May courts compel production of relevant and necessary discovery proportional to the needs of the case?

Held.

Yes. The Court held that weighing the six proportionality factors of FRCP Rule 26 demonstrated that adding the owner of Plaintiffs as a custodian of documents to be searched for material responsive to Defendants’ discovery requests in this matter will be neither unduly burdensome nor unreasonably expensive in light of the facts.

Discussion.

A court may compel production of relevant and necessary discovery proportional to the needs of the case under FRCP Rule 37. Under FRCP Rule 26, discovery must be relevant, non-privileged, and proportional to the needs of the case. To determine whether a discovery request is proportional, courts weigh the following six factors: “(1) the importance of the issues at stake in this action; (2) the amount in controversy; (3) the parties’ relative access to relevant information; (4) the parties’ resources; (5) the importance of the discovery in resolving the issues; and (6) whether the burden or expense of the proposed discovery outweighs its likely benefit.” The party resisting discovery bears the burden of showing the requested discovery is unduly burdensome or costly. Although the Supreme Court recognizes a long-standing presumption that the responding party bears the costs, Rule 26 was amended specifically to recognize courts’ authority to shift unduly burdensome costs onto the other party. Whether a court will order cost-shifting depends on factors similar to proportionality. However, cost-shifting remains uncommon, and parties should expect to pay their own.
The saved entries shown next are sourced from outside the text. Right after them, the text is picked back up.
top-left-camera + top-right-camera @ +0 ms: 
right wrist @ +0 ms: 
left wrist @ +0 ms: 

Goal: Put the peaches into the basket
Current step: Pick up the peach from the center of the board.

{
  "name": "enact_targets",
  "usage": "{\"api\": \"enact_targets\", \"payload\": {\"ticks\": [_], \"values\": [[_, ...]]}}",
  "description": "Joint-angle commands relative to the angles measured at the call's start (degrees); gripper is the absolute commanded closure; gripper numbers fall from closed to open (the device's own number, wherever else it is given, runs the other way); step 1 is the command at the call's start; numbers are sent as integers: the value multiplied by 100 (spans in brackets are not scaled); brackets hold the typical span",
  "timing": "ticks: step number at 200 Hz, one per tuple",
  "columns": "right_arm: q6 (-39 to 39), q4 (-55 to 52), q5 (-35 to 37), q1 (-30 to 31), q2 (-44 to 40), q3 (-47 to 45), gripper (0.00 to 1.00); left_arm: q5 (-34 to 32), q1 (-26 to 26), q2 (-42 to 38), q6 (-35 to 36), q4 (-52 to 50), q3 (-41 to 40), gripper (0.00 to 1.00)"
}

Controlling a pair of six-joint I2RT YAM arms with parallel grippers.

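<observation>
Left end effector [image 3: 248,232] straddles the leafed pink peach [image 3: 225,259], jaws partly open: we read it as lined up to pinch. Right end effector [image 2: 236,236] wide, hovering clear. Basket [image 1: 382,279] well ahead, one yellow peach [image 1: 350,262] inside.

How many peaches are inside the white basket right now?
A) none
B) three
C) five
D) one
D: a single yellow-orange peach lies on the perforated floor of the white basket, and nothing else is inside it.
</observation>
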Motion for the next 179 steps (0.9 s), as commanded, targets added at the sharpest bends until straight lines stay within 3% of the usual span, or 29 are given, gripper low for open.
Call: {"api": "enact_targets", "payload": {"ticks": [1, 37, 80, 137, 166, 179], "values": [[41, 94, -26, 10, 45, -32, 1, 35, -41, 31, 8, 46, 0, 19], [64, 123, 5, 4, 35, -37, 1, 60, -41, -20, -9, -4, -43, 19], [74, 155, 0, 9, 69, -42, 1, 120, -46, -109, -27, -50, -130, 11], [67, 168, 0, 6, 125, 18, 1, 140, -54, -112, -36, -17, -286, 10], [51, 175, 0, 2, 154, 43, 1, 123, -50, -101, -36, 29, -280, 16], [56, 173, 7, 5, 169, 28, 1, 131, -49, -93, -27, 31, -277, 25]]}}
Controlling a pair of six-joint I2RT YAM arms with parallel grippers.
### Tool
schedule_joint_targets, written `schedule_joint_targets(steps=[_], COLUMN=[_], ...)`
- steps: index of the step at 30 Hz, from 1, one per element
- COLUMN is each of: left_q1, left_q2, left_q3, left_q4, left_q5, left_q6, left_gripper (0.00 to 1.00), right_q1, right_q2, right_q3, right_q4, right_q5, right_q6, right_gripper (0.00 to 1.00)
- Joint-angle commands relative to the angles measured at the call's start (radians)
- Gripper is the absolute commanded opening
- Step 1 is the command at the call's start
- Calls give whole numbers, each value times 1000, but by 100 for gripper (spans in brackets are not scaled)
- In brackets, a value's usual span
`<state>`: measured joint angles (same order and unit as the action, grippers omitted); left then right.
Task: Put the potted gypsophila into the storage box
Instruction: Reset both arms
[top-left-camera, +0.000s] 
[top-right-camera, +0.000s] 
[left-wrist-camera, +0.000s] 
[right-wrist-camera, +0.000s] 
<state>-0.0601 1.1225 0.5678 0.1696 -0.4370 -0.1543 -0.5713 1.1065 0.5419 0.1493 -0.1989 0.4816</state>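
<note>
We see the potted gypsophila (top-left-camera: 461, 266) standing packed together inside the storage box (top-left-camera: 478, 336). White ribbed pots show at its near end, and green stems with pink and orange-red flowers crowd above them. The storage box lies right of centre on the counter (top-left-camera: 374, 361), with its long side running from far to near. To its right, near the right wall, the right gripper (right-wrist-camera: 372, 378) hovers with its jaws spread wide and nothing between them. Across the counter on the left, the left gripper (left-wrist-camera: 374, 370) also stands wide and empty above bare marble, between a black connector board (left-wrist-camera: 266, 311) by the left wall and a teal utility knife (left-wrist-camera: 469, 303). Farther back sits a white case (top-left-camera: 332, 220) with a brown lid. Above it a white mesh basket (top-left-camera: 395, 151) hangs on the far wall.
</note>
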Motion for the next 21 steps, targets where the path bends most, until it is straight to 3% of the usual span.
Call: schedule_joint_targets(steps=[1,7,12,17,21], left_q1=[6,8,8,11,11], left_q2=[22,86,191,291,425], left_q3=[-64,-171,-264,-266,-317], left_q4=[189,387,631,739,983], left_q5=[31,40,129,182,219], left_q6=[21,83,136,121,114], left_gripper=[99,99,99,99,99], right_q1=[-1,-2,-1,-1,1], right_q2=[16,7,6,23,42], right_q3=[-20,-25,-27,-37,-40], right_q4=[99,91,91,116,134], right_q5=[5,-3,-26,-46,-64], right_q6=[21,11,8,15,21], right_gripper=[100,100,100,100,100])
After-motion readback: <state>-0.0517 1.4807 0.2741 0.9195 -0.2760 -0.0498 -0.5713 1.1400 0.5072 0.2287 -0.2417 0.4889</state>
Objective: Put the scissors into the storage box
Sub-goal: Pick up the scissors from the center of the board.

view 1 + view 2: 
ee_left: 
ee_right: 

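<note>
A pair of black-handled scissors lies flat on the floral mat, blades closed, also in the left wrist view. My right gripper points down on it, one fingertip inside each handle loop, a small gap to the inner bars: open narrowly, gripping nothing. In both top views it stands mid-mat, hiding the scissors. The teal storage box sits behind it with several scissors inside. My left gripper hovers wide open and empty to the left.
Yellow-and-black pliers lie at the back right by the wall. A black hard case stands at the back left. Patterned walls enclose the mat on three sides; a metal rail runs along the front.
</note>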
Here, Plaintiffs stressed only that the costs of the discovery would likely outweigh its benefits and did not address the other proportionality factors. Plaintiffs did not dispute that Koch’s records contained responsive documents. Indeed, Plaintiffs already produced some 1,300 as a result of the sampling. Plaintiffs contended that producing the remainder was nonetheless overly burdensome and costly at $85,000. However, weighing the proportionality factors showed otherwise. Important issues were at stake that may be resolved by Koch’s records. Plaintiffs sought some $50 million plus treble damages and lost profits, and $85,000 is a relatively reasonable cost given that amount in controversy. Plaintiffs undeniably had access to Koch’s records and had the resources to produce them. Therefore, Plaintiffs failed to rebut the presumption that it should bear its own costs. Thus, the court compelled production without cost-shifting.